We provide all the resources necessary to reproduce our results and evaluate any MLLMs compatible with vLLM.
Model | Repo ID in HF 🤗 | Domain | Base Model | Training Data | Evaluation Benchmark |
---|---|---|---|---|---|
AdaMLLM-med-2B | AdaptLLM/biomed-Qwen2-VL-2B-Instruct | Biomedicine | Qwen2-VL-2B-Instruct | biomed-visual-instructions | biomed-VQA-benchmark |
AdaMLLM-food-2B | AdaptLLM/food-Qwen2-VL-2B-Instruct | Food | Qwen2-VL-2B-Instruct | food-visual-instructions | food-VQA-benchmark |
AdaMLLM-med-8B | AdaptLLM/biomed-LLaVA-NeXT-Llama3-8B | Biomedicine | open-llava-next-llama3-8b | biomed-visual-instructions | biomed-VQA-benchmark |
AdaMLLM-food-8B | AdaptLLM/food-LLaVA-NeXT-Llama3-8B | Food | open-llava-next-llama3-8b | food-visual-instructions | food-VQA-benchmark |
AdaMLLM-med-11B | AdaptLLM/biomed-Llama-3.2-11B-Vision-Instruct | Biomedicine | Llama-3.2-11B-Vision-Instruct | biomed-visual-instructions | biomed-VQA-benchmark |
AdaMLLM-food-11B | AdaptLLM/food-Llama-3.2-11B-Vision-Instruct | Food | Llama-3.2-11B-Vision-Instruct | food-visual-instructions | food-VQA-benchmark |
To simplify the evaluation on domain-specific tasks, we have uploaded the templatized test sets for each task:
The dataset loading script is embedded in the inference code, so you can directly run the following commands to evaluate MLLMs.

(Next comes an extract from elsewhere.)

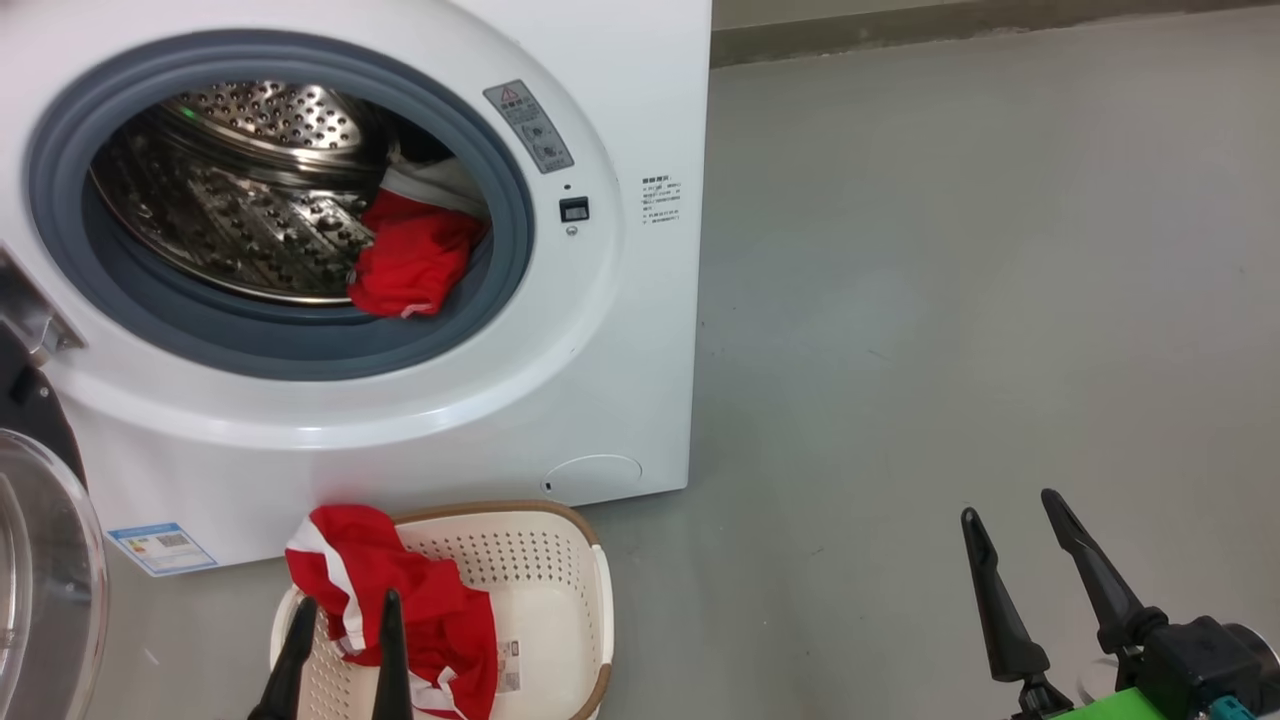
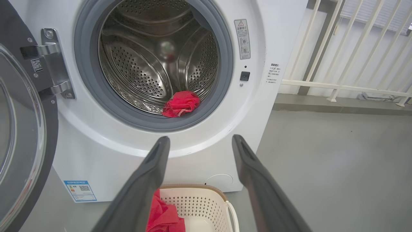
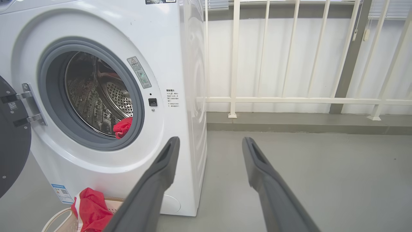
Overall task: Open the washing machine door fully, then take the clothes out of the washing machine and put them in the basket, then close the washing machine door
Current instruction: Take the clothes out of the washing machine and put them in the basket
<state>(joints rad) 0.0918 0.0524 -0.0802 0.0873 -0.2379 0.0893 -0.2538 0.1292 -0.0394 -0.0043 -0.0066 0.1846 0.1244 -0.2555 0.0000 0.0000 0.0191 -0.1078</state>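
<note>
The white washing machine (image 1: 620,350) stands with its door (image 1: 45,580) swung wide at my left, black rim and glass bowl showing. The cream basket (image 1: 540,545) sits on the floor (image 1: 950,250) just before it. 1 red garment (image 1: 410,255) lies at the front lip of the drum (image 1: 250,230); a 2nd garment (image 1: 400,590) drapes over the basket's rim. My left gripper (image 1: 347,597) hovers above the basket, my right gripper (image 1: 1009,502) over floor, both spread, empty.
</note>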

Our code can directly evaluate models such as LLaVA-v1.6 (open-source version), Qwen2-VL, and Llama-3.2-Vision. To evaluate other MLLMs, refer to this guide for modifying the BaseTask
class in the vllm_inference/utils/task.py file. Feel free to reach out to us for assistance!
conda activate vllm
cd QA-Synthesizer/vllm_inference
RESULTS_DIR=./eval_results # Directory for saving evaluation scores
# Choose from ['med', 'PMC_VQA', 'VQA_RAD', 'SLAKE', 'PathVQA']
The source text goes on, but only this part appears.